Improve SUB_WORKFLOW reliability, recovery, and scalability by rajeshwar-nu · Pull Request #973 · conductor-oss/conductor

rajeshwar-nu · 2026-04-04T03:21:44Z

Summary

This PR improves the reliability, recovery behavior, and scalability of SUB_WORKFLOW execution.

It addresses a failure mode where parent workflows can be left with sub-workflow tasks that are persisted but not cleanly attached or recoverable, especially under large fanout, nested sub-workflow creation, or transient queue/persistence instability.

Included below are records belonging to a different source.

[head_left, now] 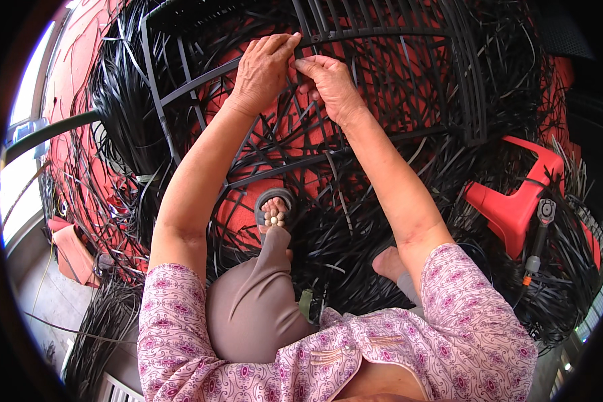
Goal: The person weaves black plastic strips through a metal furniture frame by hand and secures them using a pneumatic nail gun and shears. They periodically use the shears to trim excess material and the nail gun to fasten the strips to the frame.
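A black frame (pixel 216 71) with long bars and dark flat strips laid across part of it stretches in front of me. My left hand (pixel 261 75) lies over its middle bar, fingers bent and pressed together around that bar. Just to its right, my right hand (pixel 329 84) is closed in a pinch beside the same bar, its thumb and forefinger close to the left fingertips. Whatever sits between the right fingers is too small to make out. Dark strips (pixel 409 74) run across the frame's right half.
Loose black strips (pixel 124 74) heap up around the frame over a red floor covering (pixel 301 134). At right, a red plastic stool (pixel 516 201) lies tipped over, with a ratchet-like tool (pixel 541 231) beside it. My sandalled foot (pixel 273 208) is below the frame.
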`<state>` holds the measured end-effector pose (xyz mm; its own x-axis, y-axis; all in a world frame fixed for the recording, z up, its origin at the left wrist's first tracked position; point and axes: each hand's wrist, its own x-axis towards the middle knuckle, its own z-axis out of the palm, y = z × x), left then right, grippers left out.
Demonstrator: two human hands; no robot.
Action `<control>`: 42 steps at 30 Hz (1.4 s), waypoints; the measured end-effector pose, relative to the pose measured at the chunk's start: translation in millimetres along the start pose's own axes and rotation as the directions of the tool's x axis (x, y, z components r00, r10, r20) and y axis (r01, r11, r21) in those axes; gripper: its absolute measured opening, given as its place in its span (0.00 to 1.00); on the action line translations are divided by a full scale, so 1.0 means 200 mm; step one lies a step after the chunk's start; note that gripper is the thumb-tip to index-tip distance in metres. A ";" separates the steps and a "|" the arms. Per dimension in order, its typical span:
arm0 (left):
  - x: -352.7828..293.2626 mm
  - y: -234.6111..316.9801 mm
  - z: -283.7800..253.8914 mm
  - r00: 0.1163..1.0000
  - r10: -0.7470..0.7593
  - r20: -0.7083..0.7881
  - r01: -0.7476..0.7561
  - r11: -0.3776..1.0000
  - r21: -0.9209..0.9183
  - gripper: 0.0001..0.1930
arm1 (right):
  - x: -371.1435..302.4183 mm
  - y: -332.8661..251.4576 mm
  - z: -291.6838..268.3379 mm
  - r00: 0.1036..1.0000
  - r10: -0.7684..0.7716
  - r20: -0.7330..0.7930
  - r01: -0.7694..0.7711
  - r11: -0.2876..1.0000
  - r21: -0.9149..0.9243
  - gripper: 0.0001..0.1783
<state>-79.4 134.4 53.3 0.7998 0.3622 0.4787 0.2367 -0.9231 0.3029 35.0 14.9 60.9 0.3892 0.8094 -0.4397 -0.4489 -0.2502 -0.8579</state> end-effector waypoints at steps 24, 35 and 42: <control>0.35 -0.25 0.03 0.297 -0.310 0.903 0.892 0.427 -0.147 0.18 | 0.48 0.19 -0.08 0.916 -0.401 0.016 0.401 0.914 -0.069 0.08; 0.17 -0.15 0.01 0.856 -0.403 0.323 0.492 0.826 -0.274 0.15 | 0.28 0.18 -0.10 0.993 -0.010 -0.116 0.024 0.993 0.117 0.06; 0.03 -0.12 -0.03 0.991 -0.044 0.123 0.064 0.984 -0.169 0.13 | 0.10 0.08 -0.06 0.977 0.203 -0.064 -0.180 0.950 0.254 0.16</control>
<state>-83.0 159.8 53.4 0.8503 0.3838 0.3602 0.1912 -0.8628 0.4679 45.9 20.5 35.1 0.3407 0.7064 -0.6204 -0.7012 -0.2486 -0.6682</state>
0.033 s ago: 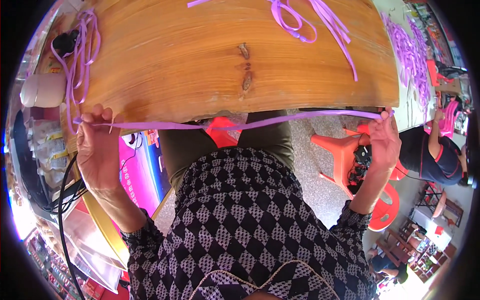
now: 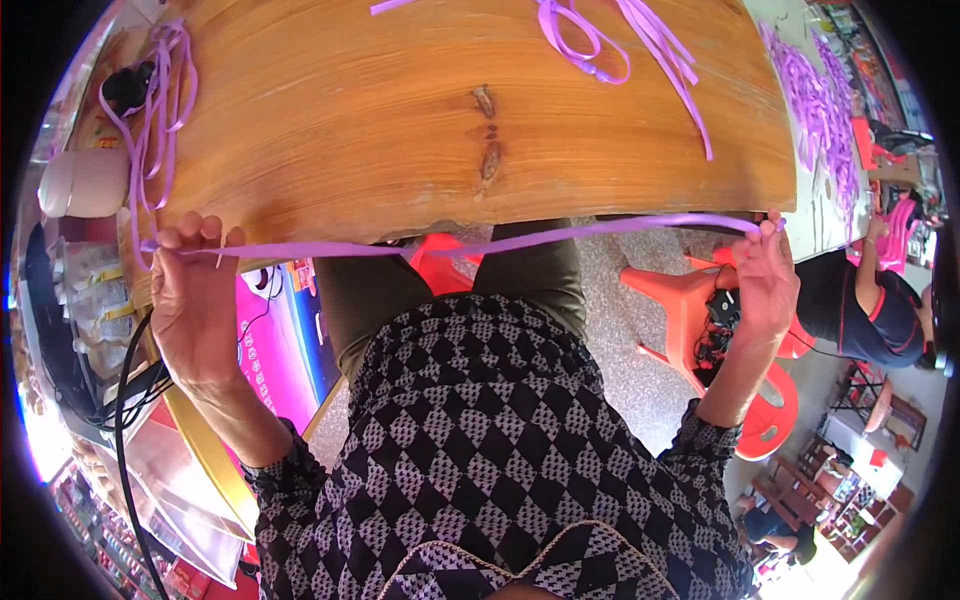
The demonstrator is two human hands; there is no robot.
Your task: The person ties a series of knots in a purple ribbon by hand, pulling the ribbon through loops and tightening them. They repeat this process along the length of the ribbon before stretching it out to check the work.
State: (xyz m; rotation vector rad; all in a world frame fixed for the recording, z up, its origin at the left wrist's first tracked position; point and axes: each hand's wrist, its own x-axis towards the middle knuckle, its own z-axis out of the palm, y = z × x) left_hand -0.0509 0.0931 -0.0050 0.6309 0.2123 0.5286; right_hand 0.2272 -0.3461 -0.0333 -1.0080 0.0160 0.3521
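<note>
A purple ribbon (image 2: 540, 238) stretches between my hands along the near edge of the wooden table, sagging a little in the middle. At the left, my left hand (image 2: 195, 310) pinches one end, with its other fingers curled up and a thin pale strip showing by them. My right hand (image 2: 765, 280) pinches the opposite end near the table's right corner, and a short tip sticks out past the fingers. From beside my left hand, more purple ribbon (image 2: 165, 110) runs up in loose loops over the table's left side.
Other purple ribbons (image 2: 655, 50) lie on the far part of the wooden table (image 2: 330, 120). A heap of purple ribbons (image 2: 810, 110) covers a pale surface at right. An orange stool (image 2: 670, 300) stands below my right hand. A person (image 2: 880, 300) is farther right.
Both hands stay almost in place, with a very slight shift left. The ribbon bows up a little more near my right hand.
</note>
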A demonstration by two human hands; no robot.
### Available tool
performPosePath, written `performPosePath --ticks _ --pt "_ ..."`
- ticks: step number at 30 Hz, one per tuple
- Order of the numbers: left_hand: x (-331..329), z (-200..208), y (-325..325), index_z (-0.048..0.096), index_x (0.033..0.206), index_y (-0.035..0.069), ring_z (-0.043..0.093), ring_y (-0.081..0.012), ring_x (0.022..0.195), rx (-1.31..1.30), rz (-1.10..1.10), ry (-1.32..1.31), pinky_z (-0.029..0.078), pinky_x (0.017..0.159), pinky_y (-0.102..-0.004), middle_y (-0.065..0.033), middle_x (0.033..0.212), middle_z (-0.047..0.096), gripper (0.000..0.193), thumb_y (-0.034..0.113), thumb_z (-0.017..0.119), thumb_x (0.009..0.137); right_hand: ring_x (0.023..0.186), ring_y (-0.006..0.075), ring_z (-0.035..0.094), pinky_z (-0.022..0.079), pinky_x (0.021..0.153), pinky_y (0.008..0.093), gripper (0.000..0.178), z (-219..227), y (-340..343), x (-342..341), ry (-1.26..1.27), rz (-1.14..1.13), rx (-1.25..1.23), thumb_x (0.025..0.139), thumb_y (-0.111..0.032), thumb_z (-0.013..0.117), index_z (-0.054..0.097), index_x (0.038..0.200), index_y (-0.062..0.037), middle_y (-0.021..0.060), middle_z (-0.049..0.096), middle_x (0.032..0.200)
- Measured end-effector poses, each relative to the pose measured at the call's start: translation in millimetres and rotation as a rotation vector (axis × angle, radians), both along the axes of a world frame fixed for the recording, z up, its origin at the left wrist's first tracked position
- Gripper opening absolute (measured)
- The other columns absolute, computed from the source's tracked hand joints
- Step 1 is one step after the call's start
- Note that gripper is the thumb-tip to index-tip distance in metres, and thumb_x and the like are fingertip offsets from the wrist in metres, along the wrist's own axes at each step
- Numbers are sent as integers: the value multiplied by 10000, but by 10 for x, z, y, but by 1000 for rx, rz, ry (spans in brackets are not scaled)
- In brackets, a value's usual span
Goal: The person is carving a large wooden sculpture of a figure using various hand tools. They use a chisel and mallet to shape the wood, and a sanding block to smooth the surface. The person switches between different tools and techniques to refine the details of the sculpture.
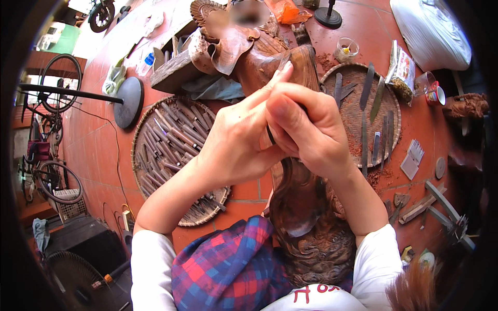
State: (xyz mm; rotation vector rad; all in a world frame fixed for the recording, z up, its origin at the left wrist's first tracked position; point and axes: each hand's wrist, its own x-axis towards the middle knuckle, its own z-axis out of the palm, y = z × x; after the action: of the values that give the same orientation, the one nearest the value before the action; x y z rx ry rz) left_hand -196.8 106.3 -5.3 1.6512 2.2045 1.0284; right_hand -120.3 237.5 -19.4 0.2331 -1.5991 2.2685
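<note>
My hands are together in the middle of the head view, over a large brown wood carving (298, 189) that stretches from my lap away from me. The right hand (314, 124) is curled tight, its thumb bent on top. Against it presses my left hand (236, 135), one finger stretched forward and the others closed in by the right hand. A small dark edge shows between the hands; what they hold is mostly hidden. Under my left forearm lies a round woven tray (136, 150) full of wooden-handled carving tools (174, 135).
To the right, another woven tray (358, 124) holds several flat files (367, 85) among wood shavings. Beyond stand a glass jar (346, 50), a plastic bag of dry brown stuff (402, 72) and a white sack (433, 33). A black round stand base (129, 103) is at left.
</note>
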Motion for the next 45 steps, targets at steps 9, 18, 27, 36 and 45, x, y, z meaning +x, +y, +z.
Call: performPosePath --ticks 9,18,27,36,45 --pt "-17 -3 -3 529 1165 -48 544 -403 1181 4 -5 -6 523 905 -384 -271 1400 443 559 26 730 648 472 32 363 268 421 213 297 41 41 31 -47 82 20 1015 -201 497 547 783 -22 -23 455 573" --pt "-42 11 24 590 1079 -12 575 -389 1145 6 17 -56 525 891 -388 -251 1415 436 454 39 736 652 537 25 426 329 471 222 279 48 77 10 -90 91 -29 1008 -181 516 577 804 -1 -18 485 577" --pt "92 171 -44 686 878 17 470 -403 1286 227 -118 -152 384 1058 -460 -176 1268 592 199 46 750 692 724 113 509 418 642 248 309 294 165 210 210 58 -259 941 -304 611 632 937 4 70 525 909" --pt "126 -225 -233 690 876 -6 670 -242 1011 427 187 -413 520 867 -346 -125 990 713 68 42 694 827 598 181 636 557 564 260 776 370 227 1075 -464 -262 234 930 -657 259 584 979 46 166 578 882" --pt "380 -1169 -562 647 919 -2 636 -168 758 275 418 -442 504 687 -277 -92 830 625 132 64 714 826 733 153 671 557 640 249 169 40 11 1133 -607 -448 7 819 79 679 537 884 15 111 642 894"
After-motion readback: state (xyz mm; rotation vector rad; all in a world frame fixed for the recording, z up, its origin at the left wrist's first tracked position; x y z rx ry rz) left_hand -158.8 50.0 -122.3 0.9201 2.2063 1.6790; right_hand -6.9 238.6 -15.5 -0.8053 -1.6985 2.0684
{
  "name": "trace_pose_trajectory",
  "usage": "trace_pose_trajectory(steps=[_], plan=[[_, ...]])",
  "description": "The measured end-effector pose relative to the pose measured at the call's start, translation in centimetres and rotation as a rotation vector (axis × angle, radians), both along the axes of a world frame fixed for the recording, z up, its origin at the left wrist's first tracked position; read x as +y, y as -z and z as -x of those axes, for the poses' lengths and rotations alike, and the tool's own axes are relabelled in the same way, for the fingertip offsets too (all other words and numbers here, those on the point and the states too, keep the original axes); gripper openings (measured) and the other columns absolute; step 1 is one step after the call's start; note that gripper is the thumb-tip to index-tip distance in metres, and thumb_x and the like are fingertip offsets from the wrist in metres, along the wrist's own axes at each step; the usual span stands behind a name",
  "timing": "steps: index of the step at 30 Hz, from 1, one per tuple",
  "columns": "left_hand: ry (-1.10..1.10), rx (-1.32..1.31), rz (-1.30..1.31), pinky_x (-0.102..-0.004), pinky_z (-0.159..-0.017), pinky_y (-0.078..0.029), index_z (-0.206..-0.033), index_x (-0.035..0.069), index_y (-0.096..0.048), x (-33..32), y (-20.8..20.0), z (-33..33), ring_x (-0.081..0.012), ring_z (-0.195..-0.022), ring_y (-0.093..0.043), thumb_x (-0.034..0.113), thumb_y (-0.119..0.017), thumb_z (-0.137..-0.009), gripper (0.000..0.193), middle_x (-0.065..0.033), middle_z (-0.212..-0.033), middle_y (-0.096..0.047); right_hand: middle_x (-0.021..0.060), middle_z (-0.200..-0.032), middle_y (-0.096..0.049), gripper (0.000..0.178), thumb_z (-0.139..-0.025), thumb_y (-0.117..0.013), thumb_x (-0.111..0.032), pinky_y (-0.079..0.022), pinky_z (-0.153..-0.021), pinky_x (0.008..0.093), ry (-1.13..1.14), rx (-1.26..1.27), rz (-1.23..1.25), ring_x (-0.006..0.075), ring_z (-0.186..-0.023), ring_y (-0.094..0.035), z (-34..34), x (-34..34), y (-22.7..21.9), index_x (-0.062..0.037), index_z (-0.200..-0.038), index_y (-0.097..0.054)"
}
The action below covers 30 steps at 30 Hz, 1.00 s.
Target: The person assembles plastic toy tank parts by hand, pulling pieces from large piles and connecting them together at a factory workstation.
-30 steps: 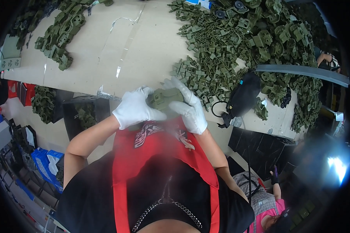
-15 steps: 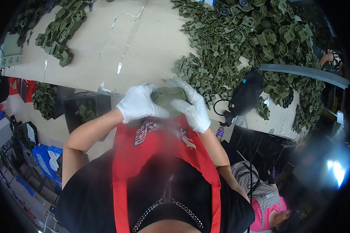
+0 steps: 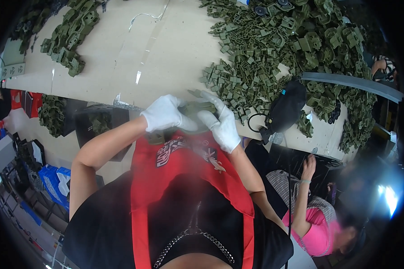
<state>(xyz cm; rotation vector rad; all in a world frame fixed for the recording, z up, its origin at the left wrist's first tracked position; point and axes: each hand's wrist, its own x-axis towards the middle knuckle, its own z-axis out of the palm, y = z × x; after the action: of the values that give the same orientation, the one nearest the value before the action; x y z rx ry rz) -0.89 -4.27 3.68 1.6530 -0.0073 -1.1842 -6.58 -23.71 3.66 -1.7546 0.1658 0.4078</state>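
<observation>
Between my hands, just off the table's near edge, is an olive-green plastic part (image 3: 201,107). Its exact kind is hard to make out, since fingers and blur cover much of it. White-gloved, my left hand (image 3: 167,114) closes on its left side, fingers bent around it. From the right, my right hand (image 3: 223,127), also in a white glove, grips it between the thumb and raised fingers. A red apron (image 3: 179,175) lies just below both hands.
Small green parts (image 3: 242,67) and larger green moulded pieces (image 3: 309,42) heap at the right. A black padded object (image 3: 288,105) lies at the table edge beside a curved grey bar (image 3: 350,82). More green pieces (image 3: 72,38) form a row far left. A co-worker (image 3: 316,224) is lower right.
The green part has tilted and shows a thinner side, while my left hand has shifted slightly right. At lower right the co-worker has moved, with an arm now raised.
</observation>
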Motion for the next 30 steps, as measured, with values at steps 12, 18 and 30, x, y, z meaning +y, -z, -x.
trace_pose_trajectory(steps=[12, 18, 30], plan=[[0.189, -0.731, -0.205, -0.0435, -0.09, -0.045, -0.121, 0.005, -0.055, 0.3, -2.9, 3.3, -0.0361, -0.102, -0.058, 0.032, -0.085, -0.058, 0.075, -0.0169, -0.108, -0.06, 0.0118, -0.121, -0.061, 0.071, -0.067, -0.078, -0.002, -0.048, -0.093, 0.0315, -0.123, -0.228, 0.011, 0.0208, -0.107, -0.061, 1.6, -0.5, -2.4, -0.006, -0.133, -0.053], [0.308, -0.515, -0.352, -0.0422, -0.095, -0.045, -0.128, 0.005, -0.052, -0.7, -3.1, 1.5, -0.0379, -0.106, -0.059, 0.036, -0.083, -0.06, 0.081, -0.023, -0.112, -0.061, 0.0066, -0.121, -0.062, 0.076, -0.068, -0.075, 0.004, -0.044, -0.097, 0.0295, 0.059, 0.187, -0.421, 0.0151, -0.109, -0.056, 0.7, -0.8, -0.8, -0.0047, -0.138, -0.048], [0.333, -0.596, -0.032, -0.0393, -0.09, -0.05, -0.121, 0.001, -0.059, -0.2, -0.6, 0.2, -0.0338, -0.1, -0.065, 0.03, -0.082, -0.066, 0.067, -0.0222, -0.106, -0.066, 0.0108, -0.118, -0.063, 0.068, -0.064, -0.082, -0.002, -0.048, -0.094, 0.0292, -0.135, 0.007, -0.063, 0.0161, -0.108, -0.059, 1.0, -1.0, 2.2, -0.0016, -0.127, -0.058]])
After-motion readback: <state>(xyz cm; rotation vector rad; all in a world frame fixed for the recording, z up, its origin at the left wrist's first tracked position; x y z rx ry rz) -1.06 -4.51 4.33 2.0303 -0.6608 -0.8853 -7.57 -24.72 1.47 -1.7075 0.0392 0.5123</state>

It also reduces the amount of heavy child-workflow startup work performed on the critical parent execution path, which makes SUB_WORKFLOW orchestration behave better under load.

Why

SUB_WORKFLOW is an orchestration primitive, not a worker-polled task.

In the previous model:

child launch and parent attachment were too tightly coupled
retries did not have a stable child identity to reattach to
partially launched SUB_WORKFLOW tasks could remain in SCHEDULED without a reliable recovery path
parent/child attachment could lag behind child creation
revisit timing for active SUB_WORKFLOW tasks could be too slow for prompt repair
large dynamic fanout of nested sub-workflows put too much synchronous pressure on orchestration

For large dyn fork-join -> subworkflow -> dyn fork-join -> subworkflow workloads, that made the system more fragile than it needed to be.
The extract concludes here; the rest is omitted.